LFTs documented during the postoperative period for each infant were deranged, in keeping with cholestasis associated with the use of TPN. However, LFTs done at the time of the highest AFP measurement showed improvement over prior LFTs in infants 1 and 2 and little change in infant 4. In Figures 2 and 3, all the AFP results are plotted against contemporaneous total bilirubin (BILT) concentrations and ALT activities. The Pearson coefficient for correlation between log AFP and ALT was not significant (r = 0.302, P = 0.183), while for log AFP versus bilirubin, it just reached significance (r = 0.440, P = 0.046).

OPEN IN VIEWER

OPEN IN VIEWER

The outcomes for these infants, as of May 2012, are as follows. Infant 1 died at 10 months chronological age (8 months corrected age) from septicaemia while still a hospital inpatient receiving a combination of enteral and parenteral nutrition. Infant 2 is over four years of age, tolerating and growing on full enteral feeds with documented normal LFTs. Infant 3 remains an inpatient receiving 50% of calories and fluids enterally. Infant 4 is 15 months old (13 months corrected age) with normal LFTs and is tolerating full enteral feeds. His last plasma AFP level (18 klU/L) is in the normal range for his age.

Discussion

In considering the reasons for the elevated plasma AFP concentrations in this study, we have eliminated the stress of surgery as a possible cause, as AFP is not an acute phase reactant. ⁴ The prolonged follow-up periods in patients 2 and 4 show that hepatic tumours or chronic hepatopathies did not cause their abnormal AFP concentrations. In addition, in patient 4, we have documented a significant rise, then spontaneous fall in AFP levels to the normal range.

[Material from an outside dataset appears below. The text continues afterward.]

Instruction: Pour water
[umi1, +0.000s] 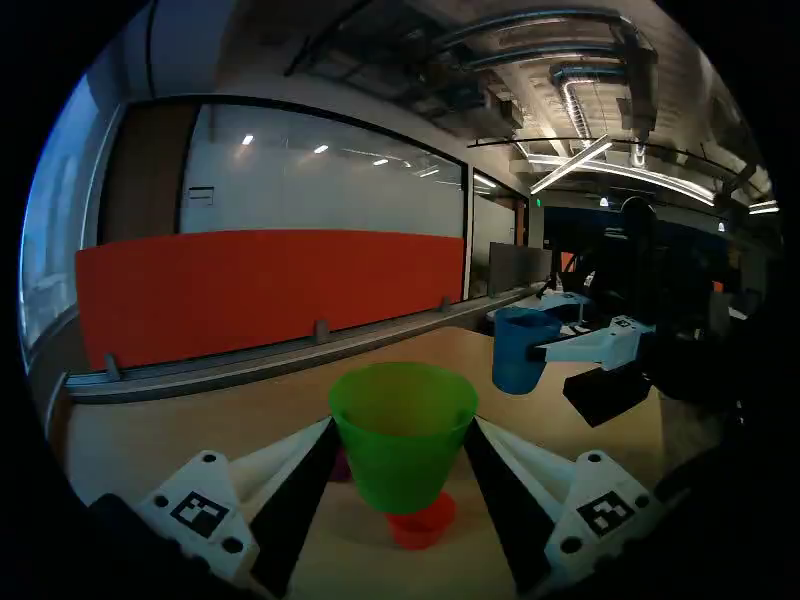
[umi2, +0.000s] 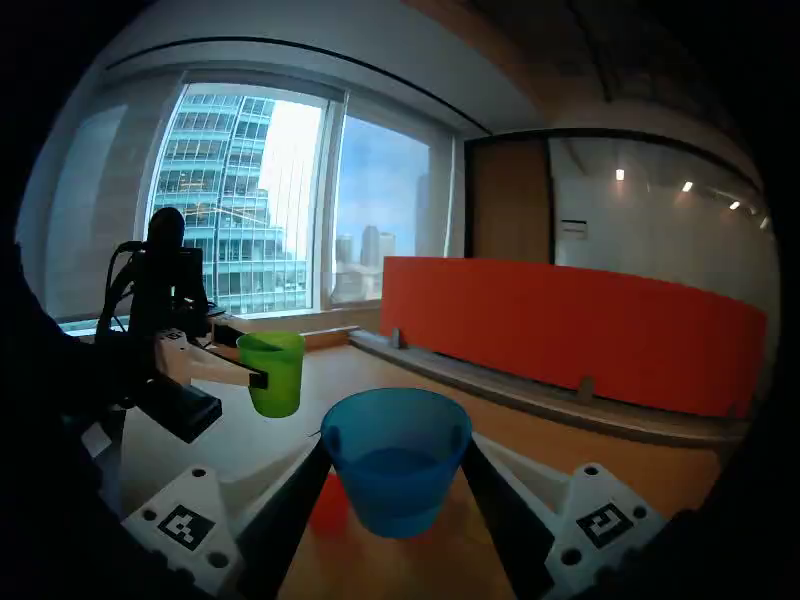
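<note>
The worktop (umi1: 200, 430) was a pale wooden surface that ran out toward a low grey rail. Behind the rail stood a long orange panel (umi1: 270, 285), with a glass wall (umi1: 320, 180) above it reflecting small ceiling lamps. Bare pipes (umi1: 560, 60) and slanted light strips (umi1: 570, 165) crossed the ceiling. In the right gripper view, tall windows (umi2: 250, 200) looked out on glass towers and a blue sky.

The left tongs (umi1: 400, 430) were clenched on a green cup (umi1: 403, 440), one finger pressing on each side of its tapered wall. The cup stood upright, mouth upward, and it looked to be held clear of the worktop. Whether anything was in it could not be told from either view.

The right tongs (umi2: 395, 455) grasped a blue cup (umi2: 395, 470) in the same way, with both fingers against its sides. This cup was also upright. A darker band in its lower part showed through the translucent wall and looked like water.

A small red cup (umi1: 422, 522) stood on the worktop. It lay just below and behind the base of the green cup in the left gripper view, and beside the lower left of the blue cup in the right gripper view.

Each view also showed the other cup farther off. The two held cups were apart and level with one another, and neither was tipped.
</note>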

It may be argued that the very high AFP levels seen in our patients were due to transient derangement of liver function consequent upon TPN-induced cholestasis. Review of previous literature regarding AFP and liver disease does not support this contention. In a series of infants with intra-and extrahepatic cholestasis, AFP concentrations were reported to overlap with the normal reference range. ⁹ Andres et al. ¹⁰ reported a mean AFP concentration of 42,900 kIU/L in seven patients with neonatal hepatitis under the age of four months and 8200 kIU/L in 24 infants with biliary atresia. These investigators re-assayed one patient diagnosed with neonatal hepatitis whose AFP concentration fell from 170,500 kIU/L at one month of age to 25 kIU/L over four weeks. This pattern is in sharp contrast to the persistently high and rising AFP values seen in patient 3 over a period of 33 days and patient 4 who had levels >850,000 kIU/L measured on three occasions over 18 days.

We therefore postulate that these novel findings are due to a regenerative process in the intestine of infants recovering from acute intestinal necrosis. As both intestine and liver are derived from endoderm, it seems plausible that bowel regeneration could cause a transient rise in postnatal plasma AFP concentration, just as occurs with liver regeneration. Further research, perhaps using animal models, with histological staining for AFP presence in the remaining intestine following extensive bowel resection, would be needed to confirm this hypothesis. At this preliminary stage, we wish to notify other biochemical laboratories of this unusual phenomenon and encourage them to confirm our findings.